Exercise goal »
The answer must be an exact copy of the records, with every picture removed.

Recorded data
----
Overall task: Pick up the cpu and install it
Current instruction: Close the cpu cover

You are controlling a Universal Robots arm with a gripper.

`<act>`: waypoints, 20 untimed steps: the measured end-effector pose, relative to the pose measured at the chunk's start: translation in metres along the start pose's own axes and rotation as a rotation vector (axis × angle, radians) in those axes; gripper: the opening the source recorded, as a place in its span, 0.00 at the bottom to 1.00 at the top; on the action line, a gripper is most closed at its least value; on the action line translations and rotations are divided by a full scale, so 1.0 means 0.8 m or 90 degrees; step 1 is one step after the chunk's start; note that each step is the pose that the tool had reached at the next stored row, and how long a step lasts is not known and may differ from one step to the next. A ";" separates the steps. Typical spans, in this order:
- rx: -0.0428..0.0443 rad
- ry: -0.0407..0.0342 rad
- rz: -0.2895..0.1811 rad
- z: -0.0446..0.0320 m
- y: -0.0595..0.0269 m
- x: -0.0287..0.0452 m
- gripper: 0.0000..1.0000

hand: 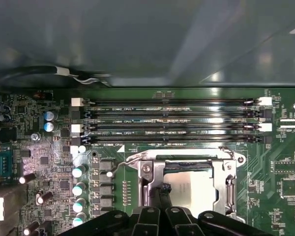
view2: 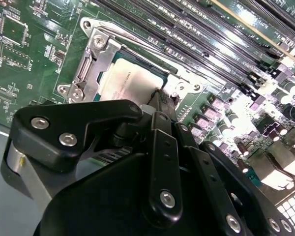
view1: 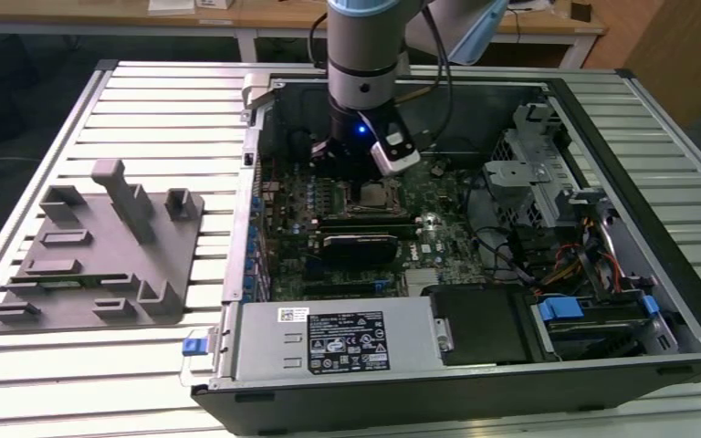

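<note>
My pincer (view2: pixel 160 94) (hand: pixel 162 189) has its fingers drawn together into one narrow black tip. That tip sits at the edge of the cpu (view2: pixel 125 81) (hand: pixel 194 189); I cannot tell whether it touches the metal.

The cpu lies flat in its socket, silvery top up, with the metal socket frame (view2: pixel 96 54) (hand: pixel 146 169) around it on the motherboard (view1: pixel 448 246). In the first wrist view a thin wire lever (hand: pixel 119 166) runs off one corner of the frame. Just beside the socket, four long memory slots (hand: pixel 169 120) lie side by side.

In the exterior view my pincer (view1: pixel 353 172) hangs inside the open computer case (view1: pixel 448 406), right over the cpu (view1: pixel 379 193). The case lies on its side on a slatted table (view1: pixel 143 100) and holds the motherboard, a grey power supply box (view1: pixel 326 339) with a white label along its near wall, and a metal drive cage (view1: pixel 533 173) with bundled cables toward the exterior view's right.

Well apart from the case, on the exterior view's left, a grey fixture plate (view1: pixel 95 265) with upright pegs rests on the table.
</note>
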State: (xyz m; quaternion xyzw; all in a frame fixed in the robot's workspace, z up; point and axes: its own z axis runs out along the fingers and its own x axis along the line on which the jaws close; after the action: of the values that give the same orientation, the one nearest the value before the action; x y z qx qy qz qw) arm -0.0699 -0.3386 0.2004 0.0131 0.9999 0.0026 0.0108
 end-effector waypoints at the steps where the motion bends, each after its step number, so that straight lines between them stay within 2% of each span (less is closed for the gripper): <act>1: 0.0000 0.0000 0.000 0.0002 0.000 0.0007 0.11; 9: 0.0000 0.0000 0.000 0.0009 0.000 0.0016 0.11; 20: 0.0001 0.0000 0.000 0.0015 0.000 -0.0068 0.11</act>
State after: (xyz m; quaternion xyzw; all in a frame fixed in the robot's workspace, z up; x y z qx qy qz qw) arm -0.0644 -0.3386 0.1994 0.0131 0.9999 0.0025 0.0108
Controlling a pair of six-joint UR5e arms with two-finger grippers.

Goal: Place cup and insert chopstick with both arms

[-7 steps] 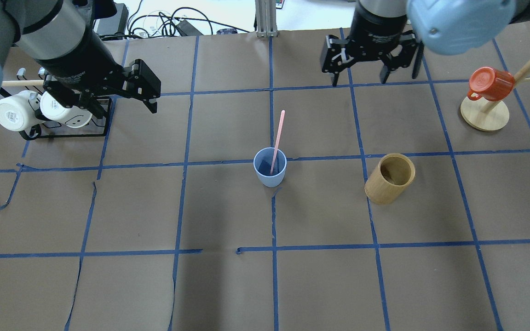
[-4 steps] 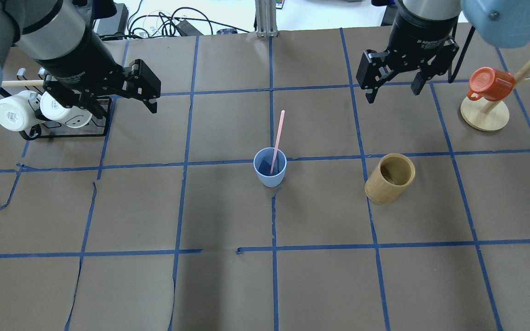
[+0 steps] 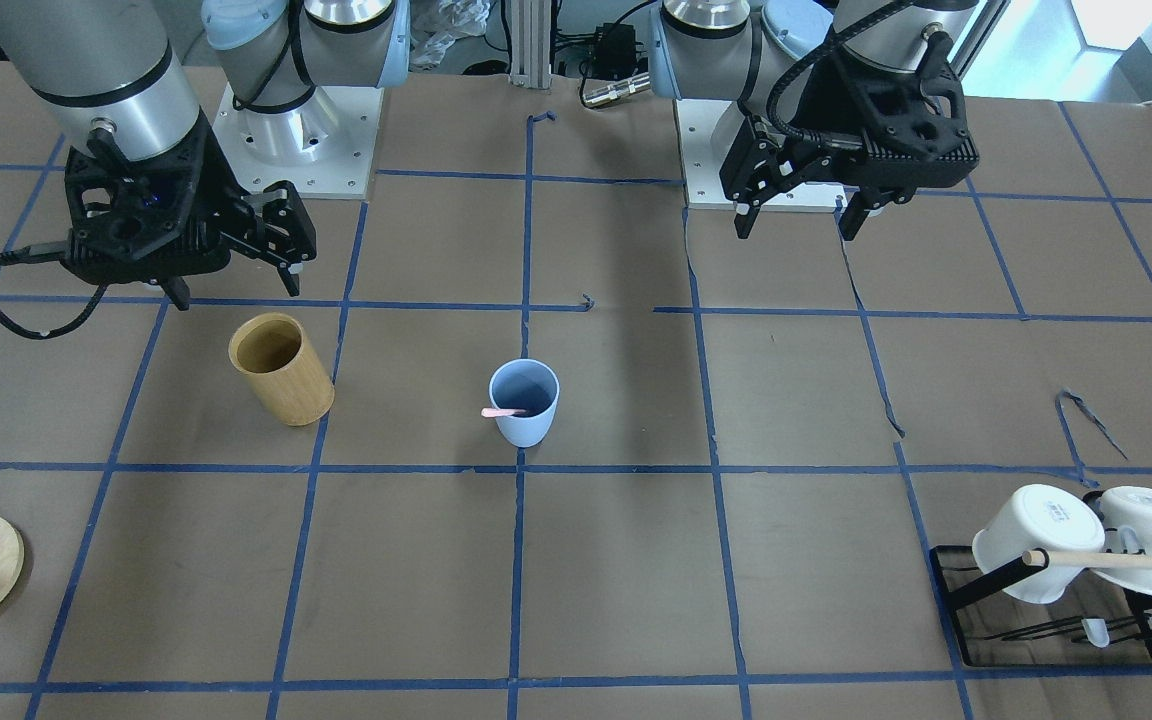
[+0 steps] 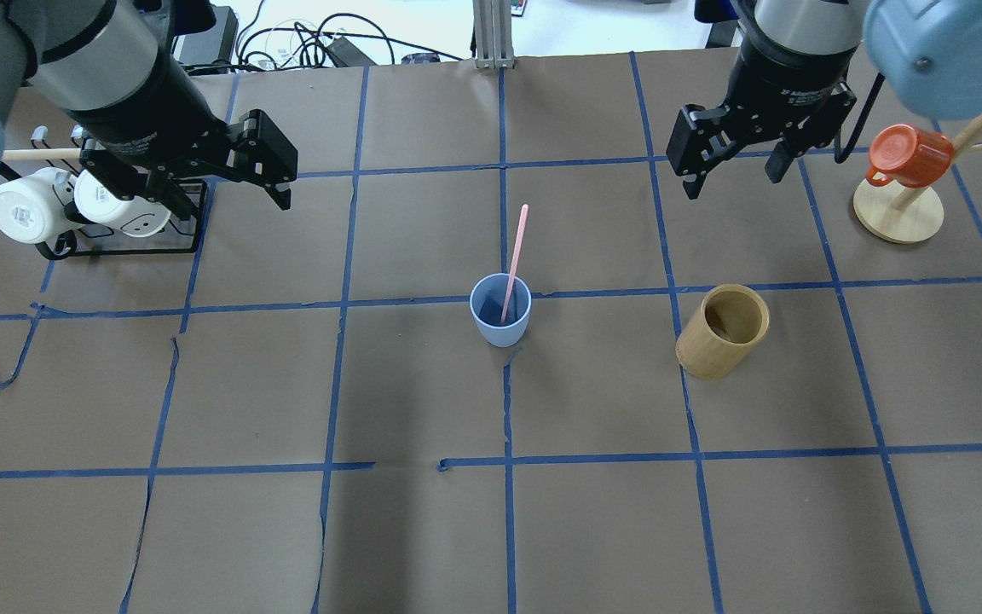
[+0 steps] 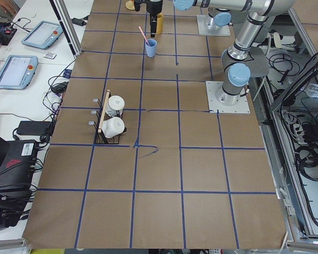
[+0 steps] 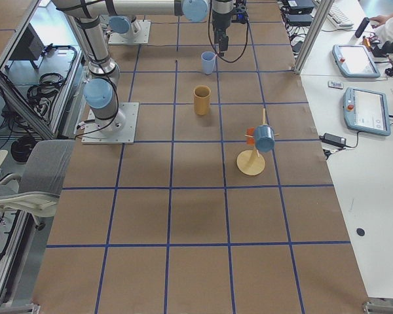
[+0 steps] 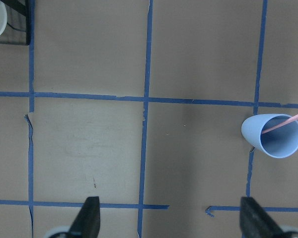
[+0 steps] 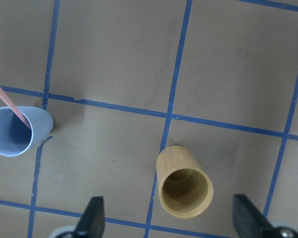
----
Answer to the problem »
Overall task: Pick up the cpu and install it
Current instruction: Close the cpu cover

You are controlling a Universal Robots arm with a gripper.

`<act>`: waypoints, 20 untimed steps: the measured end-effector pose, relative to the pose measured at the chunk's start: translation in metres along the start pose's own axes and rotation as a rotation vector (axis × angle, radians) in those axes; gripper: the opening the source recorded, as a place in its span, 0.00 at the bottom to 1.00 at the top; on the action line, a gripper is most closed at its least value; on the action line translations and rotations are divided by a full scale, so 1.0 means 0.8 m or 90 degrees; step 1 is one step after the chunk's start; note that each step is the pose that the tool had reached at the next stored row, and how long a step lasts is not known and may differ from one step to the next. A ";" separates the steps. Typical spans, in this order:
- rx: -0.0428..0.0443 rad
- ry: -0.0407..0.0342 rad
- rz: -0.2895..0.1811 rad
- z: -0.0446..0.0320 m
- y: -0.0595..0.0269 m
- x: -0.0287..0.0452 m
- gripper: 0.0000..1.0000

hand: 
view2: 
view1: 

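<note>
My pincer (view2: pixel 160 94) (hand: pixel 162 189) has its fingers drawn together into one narrow black tip. That tip sits at the edge of the cpu (view2: pixel 125 81) (hand: pixel 194 189); I cannot tell whether it touches the metal.

The cpu lies flat in its socket, silvery top up, with the metal socket frame (view2: pixel 96 54) (hand: pixel 146 169) around it on the motherboard (view1: pixel 448 246). In the first wrist view a thin wire lever (hand: pixel 119 166) runs off one corner of the frame. Just beside the socket, four long memory slots (hand: pixel 169 120) lie side by side.

In the exterior view my pincer (view1: pixel 353 172) hangs inside the open computer case (view1: pixel 448 406), right over the cpu (view1: pixel 379 193). The case lies on its side on a slatted table (view1: pixel 143 100) and holds the motherboard, a grey power supply box (view1: pixel 326 339) with a white label along its near wall, and a metal drive cage (view1: pixel 533 173) with bundled cables toward the exterior view's right.

Well apart from the case, on the exterior view's left, a grey fixture plate (view1: pixel 95 265) with upright pegs rests on the table.
</note>
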State: (xyz m; quaternion xyzw; all in a frame fixed in the robot's workspace, z up; point and axes: its own z axis runs out along the fingers and its own x axis along the line on which the jaws close; after the action: of the values that give the same orientation, the one nearest the value before the action; x y z qx qy qz qw) arm -0.0699 -0.3386 0.2004 0.0131 0.9999 0.0026 0.0108
 end-effector waypoints at the steps where the motion bends, each after its step number, so that straight lines between them stay within 2% of each span (less is closed for the gripper): <act>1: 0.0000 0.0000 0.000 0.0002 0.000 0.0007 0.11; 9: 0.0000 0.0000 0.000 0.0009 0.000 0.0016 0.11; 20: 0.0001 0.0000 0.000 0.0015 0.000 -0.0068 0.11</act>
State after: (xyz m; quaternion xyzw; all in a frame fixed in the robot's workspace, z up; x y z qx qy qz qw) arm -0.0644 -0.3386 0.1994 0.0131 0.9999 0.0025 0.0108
Controlling a pair of six-joint UR5e arms with two-finger grippers.

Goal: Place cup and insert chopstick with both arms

[-7 steps] 
[-4 steps] 
[+0 steps] 
[+0 steps] 
[+0 steps] 
[+0 steps] 
[+0 steps] 
[+0 steps] 

The output contains nothing further.